In particular, differentiation of patients with DLB from patients with Alzheimer’s dementia (AD) is often difficult for clinicians, especially as Alzheimer’s pathology can be present to varying degrees in DLB, affecting the clinical presentation and imaging findings.⁸ Nevertheless, differentiating DLB is important for the patient in order to increase vigilance of associated comorbidities such as autonomic dysfunction, to avoid harmful medications such as neuroleptics and to facilitate appropriate treatment of any movement disorder.⁹ Similarly, early identification will prevent delays in management and unnecessary investigations.

Here we study the evidence behind the latest imaging techniques in DLB and their usefulness in making a DLB diagnosis. Given the difficulties in diagnosing DLB clinically, the review focusses mainly on imaging studies where the diagnoses are confirmed pathologically.

Methods

A literature search was carried out 29 September 2017 using PubMed. The following results were obtained from searches in the ‘Title/Abstract’ fields using the stated terms.

(Lewy) AND (Myocardial OR MIBG): 149 articles
(Lewy) AND (DATS* OR FP-CIT OR *Ioflupane OR SPECT): 274 articles
(Lewy) AND (MR OR MRI OR Resonance): 465 articles
(Lewy) AND (FDG*): 120 articles
(Lewy) AND ((amyloid OR tau) AND PET): 110 articles.

Only English language articles were considered for further review.

A search of the Cochrane library carried out on 29 September 2017 using the terms: ‘dementia’ or ‘Lewy’ or ‘DLB’, revealed three potentially relevant reviews. One is discussed in this review in dopamine uptake imaging. The other two found scarce evidence for the use in the early diagnosis of DLB in persons with mild cognitive impairment of both amyloid PET imaging¹⁰ and fluorodeoxyglucose (FDG) PET,¹¹ though both reviews were primarily focused on AD.

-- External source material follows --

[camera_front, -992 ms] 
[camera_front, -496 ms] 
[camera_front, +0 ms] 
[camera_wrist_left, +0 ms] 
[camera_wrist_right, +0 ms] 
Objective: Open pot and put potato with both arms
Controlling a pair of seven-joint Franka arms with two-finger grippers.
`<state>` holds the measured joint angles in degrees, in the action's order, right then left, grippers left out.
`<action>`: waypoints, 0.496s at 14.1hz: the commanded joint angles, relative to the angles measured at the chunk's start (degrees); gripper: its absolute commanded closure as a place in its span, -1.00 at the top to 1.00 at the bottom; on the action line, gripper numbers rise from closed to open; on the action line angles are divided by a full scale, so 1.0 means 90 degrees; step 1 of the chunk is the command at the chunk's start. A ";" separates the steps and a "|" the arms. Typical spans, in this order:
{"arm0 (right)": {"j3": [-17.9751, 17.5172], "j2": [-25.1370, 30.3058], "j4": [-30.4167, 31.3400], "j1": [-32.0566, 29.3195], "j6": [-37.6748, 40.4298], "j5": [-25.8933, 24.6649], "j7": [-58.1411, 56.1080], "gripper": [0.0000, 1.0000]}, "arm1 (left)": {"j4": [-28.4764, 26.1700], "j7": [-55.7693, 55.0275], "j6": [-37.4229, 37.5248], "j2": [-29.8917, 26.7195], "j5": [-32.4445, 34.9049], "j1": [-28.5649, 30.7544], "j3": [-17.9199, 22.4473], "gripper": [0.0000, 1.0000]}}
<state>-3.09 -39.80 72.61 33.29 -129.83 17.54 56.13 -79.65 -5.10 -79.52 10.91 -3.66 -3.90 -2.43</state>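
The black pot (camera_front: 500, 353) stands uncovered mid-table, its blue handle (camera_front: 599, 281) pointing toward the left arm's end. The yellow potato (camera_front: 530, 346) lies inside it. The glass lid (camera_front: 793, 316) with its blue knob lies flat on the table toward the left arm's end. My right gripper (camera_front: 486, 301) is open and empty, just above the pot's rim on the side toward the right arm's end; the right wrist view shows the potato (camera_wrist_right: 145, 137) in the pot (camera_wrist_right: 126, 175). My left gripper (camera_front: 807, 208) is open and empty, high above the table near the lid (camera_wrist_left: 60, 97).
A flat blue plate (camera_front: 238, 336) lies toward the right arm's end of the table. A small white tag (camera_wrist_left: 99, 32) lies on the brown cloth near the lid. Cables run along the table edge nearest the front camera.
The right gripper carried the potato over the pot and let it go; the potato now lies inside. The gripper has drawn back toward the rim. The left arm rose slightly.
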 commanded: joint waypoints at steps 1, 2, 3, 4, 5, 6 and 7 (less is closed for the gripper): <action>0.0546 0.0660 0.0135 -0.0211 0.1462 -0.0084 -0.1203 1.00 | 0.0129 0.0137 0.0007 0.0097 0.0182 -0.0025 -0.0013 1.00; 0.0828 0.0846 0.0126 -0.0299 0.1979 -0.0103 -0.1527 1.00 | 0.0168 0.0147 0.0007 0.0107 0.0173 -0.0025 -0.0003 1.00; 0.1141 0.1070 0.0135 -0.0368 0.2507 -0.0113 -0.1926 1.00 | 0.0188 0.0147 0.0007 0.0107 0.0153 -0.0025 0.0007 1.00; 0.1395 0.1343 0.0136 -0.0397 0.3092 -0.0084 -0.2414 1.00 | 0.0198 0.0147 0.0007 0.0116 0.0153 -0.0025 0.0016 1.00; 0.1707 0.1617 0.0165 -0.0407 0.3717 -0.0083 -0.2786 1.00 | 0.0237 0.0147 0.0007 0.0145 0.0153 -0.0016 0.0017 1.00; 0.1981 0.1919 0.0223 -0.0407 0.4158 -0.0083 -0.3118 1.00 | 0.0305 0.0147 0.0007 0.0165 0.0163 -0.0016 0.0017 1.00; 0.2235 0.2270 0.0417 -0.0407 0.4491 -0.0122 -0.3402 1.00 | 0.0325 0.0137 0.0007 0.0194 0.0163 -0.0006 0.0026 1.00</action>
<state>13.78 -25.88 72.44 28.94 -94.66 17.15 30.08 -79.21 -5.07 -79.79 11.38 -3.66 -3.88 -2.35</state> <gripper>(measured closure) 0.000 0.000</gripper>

Dopamine uptake imaging (dopamine transporter (DAT) scans)

¹²³I-ioflupane single-photon emission computed tomography (SPECT) assesses DAT uptake in the basal ganglia in vivo. SPECT is a nuclear imaging modality that measures radioactivity of gamma rays emitted from radioactive compounds that are bound to tracers. By binding to the DAT, ¹²³I-ioflupane allows imaging of the presynaptic terminal. The utility of DAT scans particularly in differentiating DLB from AD is based on the reduction of dopamine terminals within the striatum (see figure 1) seen in DLB, compared with their relative preservation in AD.¹² However, DAT imaging can be abnormal in other degenerative disorders where dopaminergic transmission is affected, such as frontotemporal dementia (FTD),¹³ corticobasal degeneration (CBD),¹⁴ progressive supranuclear palsy and multiple systems atrophy.¹⁵

A comparison of a normal DAT scan on the left and an abnormal DAT scan on the right, with the latter showing reduced dopamine uptake in the basal ganglia. Images were provided by Sean Colloby (Newcastle University, UK). DAT, dopamine transporter.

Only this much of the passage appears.